The paper, seen by EUobserver, endorses Mogherini’s proposal to launch an EU military operation, EUnavfor Med, to sink migrant smugglers’ boats.

It says an EU-Africa Union summit in Malta later this year should “be used in order to enhance capacity building in support of [border] security and development” and should discuss “return and readmission issues”.

“Germany, Italy and France will … [use] our diplomatic networks to garner the support of African states”, it notes.

It says existing EU civilian missions in Mali and Niger should do more “to dismantle the criminal networks at the points of departure of migratory flows”.

It says the European Commission should consider a “dedicated financial scheme” for the Khartoum Process, an anti-people smuggler initiative in the Horn of Africa.

It calls for better EU funding for “capacity building of origin and transit countries in the field of border and migration management”.

It also says: “Dialogue with countries of origin and transit of migrants should include … issues such as readmission and integration of migrants profiting from voluntary return programmes”.

It adds that “a strengthened EU policy on legal migration … is of paramount importance”.

Historic challenge

The ministers noted in a letter to Mogherini the thousands of people coming to the EU is “a historic challenge”.

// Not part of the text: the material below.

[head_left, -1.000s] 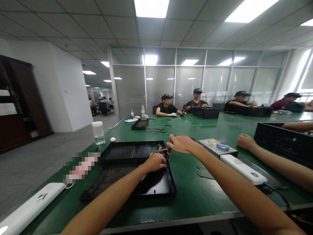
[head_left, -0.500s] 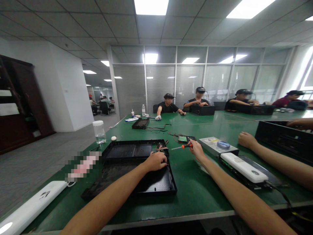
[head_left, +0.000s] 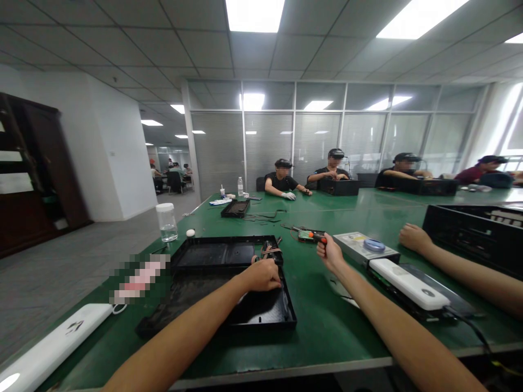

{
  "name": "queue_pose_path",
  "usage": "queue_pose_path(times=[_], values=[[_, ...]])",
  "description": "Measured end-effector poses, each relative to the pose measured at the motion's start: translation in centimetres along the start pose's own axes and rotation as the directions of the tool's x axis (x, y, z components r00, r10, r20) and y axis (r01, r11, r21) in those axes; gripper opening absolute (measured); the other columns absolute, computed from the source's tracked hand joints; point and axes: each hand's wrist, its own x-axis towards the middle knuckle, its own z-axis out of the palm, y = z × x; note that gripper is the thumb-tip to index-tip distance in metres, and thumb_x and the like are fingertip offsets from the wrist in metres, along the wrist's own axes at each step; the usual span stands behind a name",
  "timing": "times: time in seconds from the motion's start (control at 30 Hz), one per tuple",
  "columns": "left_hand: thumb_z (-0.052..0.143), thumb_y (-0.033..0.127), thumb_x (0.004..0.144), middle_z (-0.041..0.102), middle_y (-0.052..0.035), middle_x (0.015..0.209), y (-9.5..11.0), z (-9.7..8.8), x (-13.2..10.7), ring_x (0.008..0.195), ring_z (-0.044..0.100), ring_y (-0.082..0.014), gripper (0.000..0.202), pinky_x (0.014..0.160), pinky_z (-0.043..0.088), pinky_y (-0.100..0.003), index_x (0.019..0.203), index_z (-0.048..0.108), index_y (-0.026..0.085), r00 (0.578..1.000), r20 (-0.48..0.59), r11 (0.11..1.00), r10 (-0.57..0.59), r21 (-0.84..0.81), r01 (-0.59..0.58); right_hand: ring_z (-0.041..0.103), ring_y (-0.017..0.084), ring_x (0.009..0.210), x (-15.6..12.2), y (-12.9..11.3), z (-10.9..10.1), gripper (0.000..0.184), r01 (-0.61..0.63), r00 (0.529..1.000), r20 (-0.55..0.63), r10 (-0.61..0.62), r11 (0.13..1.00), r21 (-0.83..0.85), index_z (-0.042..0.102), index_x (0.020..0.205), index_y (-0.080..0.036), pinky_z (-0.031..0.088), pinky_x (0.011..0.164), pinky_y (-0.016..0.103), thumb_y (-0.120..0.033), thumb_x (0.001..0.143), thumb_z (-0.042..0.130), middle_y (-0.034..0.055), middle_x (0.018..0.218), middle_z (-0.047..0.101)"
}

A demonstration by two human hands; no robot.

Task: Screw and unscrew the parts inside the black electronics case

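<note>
The left hand (head_left: 261, 275) lies palm down on the black case (head_left: 229, 318), which rests open and flat on the near part of the green worktop (head_left: 322, 321). The fingers are bent over the ridge between the near shell and the far shell (head_left: 216, 253). Whether this grip is closed on anything cannot be determined. A cable bundle (head_left: 268, 251) with coloured leads sits in the far right corner of the far shell, just beyond the fingertips. The rest of both shells shows only bare black floor. The right hand (head_left: 330, 253) is held above the worktop to the right of the case, clear of it. Its grip is closed around a screwdriver (head_left: 317, 237) with an orange handle, whose shaft points left and away. A small circuit board (head_left: 304, 234) lies on the worktop just beyond the tool. To the right is a grey drive unit (head_left: 351, 242) with a blue ring (head_left: 373, 244) on top, and nearer, a white oblong device (head_left: 408, 283). A co-worker's hand (head_left: 414, 238) rests near a second black case (head_left: 469, 234) at far right. A clear jar (head_left: 166, 222) with a white lid stands upright to the far left of the case. Its contents cannot be determined.
</note>
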Motion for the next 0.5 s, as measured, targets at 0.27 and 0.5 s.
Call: queue_pose_path(times=[0.27,0.5], values=[[0.046,0.03,0.084,0.06,-0.0053,0.08,0.8,-2.0,0.1,0.082,0.05,-0.0169,0.02,0.079,0.035,-0.028,0.087,0.062,0.018,0.998,-0.058,0.992,0.017,0.125,-0.01,0.048,0.008,0.05,-1.5,-1.4,2.5,0.021,0.021,0.987,0.159,-0.011,0.998,-0.059,0.046,0.075,-0.021,0.044,0.044,0.021,-0.03,0.067,0.063,-0.0024,0.066,0.051],[0.05,0.038,0.08,0.057,-0.0038,0.081,-2.3,-6.6,-2.8,0.071,0.054,-0.0167,0.038,0.061,0.038,-0.023,0.108,0.039,0.015,0.911,-0.043,0.901,-0.411,0.13,0.413,0.051,0.013,0.07,-13.1,-5.4,6.7,0.012,0.589,0.677,0.734,0.055,0.558,-0.585,0.05,0.079,-0.018,0.041,0.061,0.024,-0.031,0.078,0.049,0.0021,0.079,0.055]])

“The European Union has to show that what binds us together is not only policies and regulations, but also a most valuable set of principles and morals”, they said.

The paper comes ahead of next week’s summit.

Leaders are expected to launch EUnavfor Med, even though the mission cannot get fully under way until the United Nations Security Council (UNSC) and Libya give the green light.

Leaders will also discuss a European Commission proposal to redistribute asylum seekers around the EU based on countries’ wealth.

The Franco-German-Italian paper notes: “the importance of a sound legal basis in international law for each of the three phases of the [EUnavfor Med] operation”.

But diplomatic sources told EUobserver on Wednesday that, for the time being, UNSC veto-holders China and Russia are against it.

Solidarity

Meanwhile, the commission redistribution proposal was shot down by several EU states’ interior ministers on Tuesday.

But the foreign ministers’ letter on “principles and morals” indicates France and Germany support Italy, a frontline migrant state, on greater EU solidarity.

The fact France and Italy wrote the text together also indicates relations are better than they appear.

Italy, this week, scolded France for stopping migrants on its border. The Italian interior minister called the French blockade “a punch in the face for Europe”.

The fact the paper backs "a strengthened EU policy on legal migration" is likely to be welcomed by rights campaigners.

But its focus on security is likely to renew criticism of Europe's fortress mentality.